* [What is expected]:
Reproduce the listing below in full and without alteration, apart from its pictures.

****************

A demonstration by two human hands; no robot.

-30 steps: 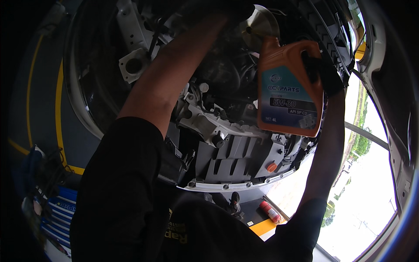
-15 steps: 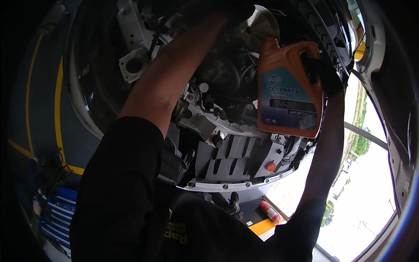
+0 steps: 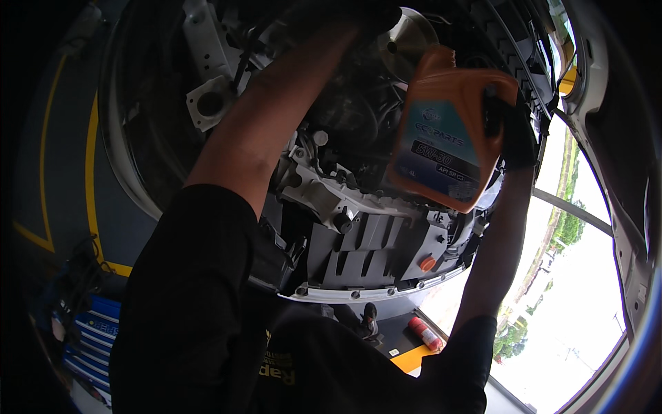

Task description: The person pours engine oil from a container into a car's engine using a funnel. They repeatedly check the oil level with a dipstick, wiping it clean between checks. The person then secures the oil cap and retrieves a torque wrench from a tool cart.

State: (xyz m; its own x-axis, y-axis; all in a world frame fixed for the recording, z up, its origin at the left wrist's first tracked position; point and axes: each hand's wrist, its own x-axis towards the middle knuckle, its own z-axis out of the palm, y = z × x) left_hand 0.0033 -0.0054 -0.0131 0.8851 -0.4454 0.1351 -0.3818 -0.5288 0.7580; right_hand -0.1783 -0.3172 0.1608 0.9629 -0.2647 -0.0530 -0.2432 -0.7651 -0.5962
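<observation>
Orange jug (image 3: 445,141) just below and right of metal funnel (image 3: 414,43); right hand (image 3: 516,134) clamped on jug. Left hand (image 3: 378,19) at funnel's left edge, grip too dark to tell. Apparently pouring step; calls for steady jug angle toward funnel.

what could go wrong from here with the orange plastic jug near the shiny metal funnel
The orange plastic jug with a blue label leans with its neck near the shiny round metal funnel in view; if uncapped, it might spill into the dark engine bay.

The black-gloved right hand grips the jug at its handle, so it could swing or slip.

The left hand, deep in shadow, might knock the funnel.
</observation>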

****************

* [Task result]:
A demonstration by two human hands; no robot.

-30 steps: 
-15 steps: 
+0 steps: 

Task description: The person pours engine oil from a container into a car's engine using a funnel. They repeatedly check the oil level with a dipstick, wiping it clean between checks. The person then secures the oil cap and retrieves a torque wrench from a tool cart.

State: (xyz m; its own x-axis, y-axis; all in a world frame fixed for the recording, z up, its origin at the left wrist's first tracked position; point and axes: each hand's wrist, its own x-axis towards the middle knuckle, its own z-axis out of the palm, y = z × x) left_hand 0.0033 -0.0054 -0.0131 0.8851 -0.4454 0.1351 -0.3818 -0.5288 0.7580; right_hand -0.1783 -0.3172 0.1608 0.9629 -0.2647 -0.0530 -0.2432 -0.7651 -0.5962
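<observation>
Orange jug (image 3: 445,141) just below and right of metal funnel (image 3: 414,43); right hand (image 3: 516,134) clamped on jug. Left hand (image 3: 378,19) at funnel's left edge, grip too dark to tell. Apparently pouring step; calls for steady jug angle toward funnel.

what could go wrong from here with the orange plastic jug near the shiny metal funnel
The orange plastic jug with a blue label leans with its neck near the shiny round metal funnel in view; if uncapped, it might spill into the dark engine bay.

The black-gloved right hand grips the jug at its handle, so it could swing or slip.

The left hand, deep in shadow, might knock the funnel.
</observation>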

This exercise is done.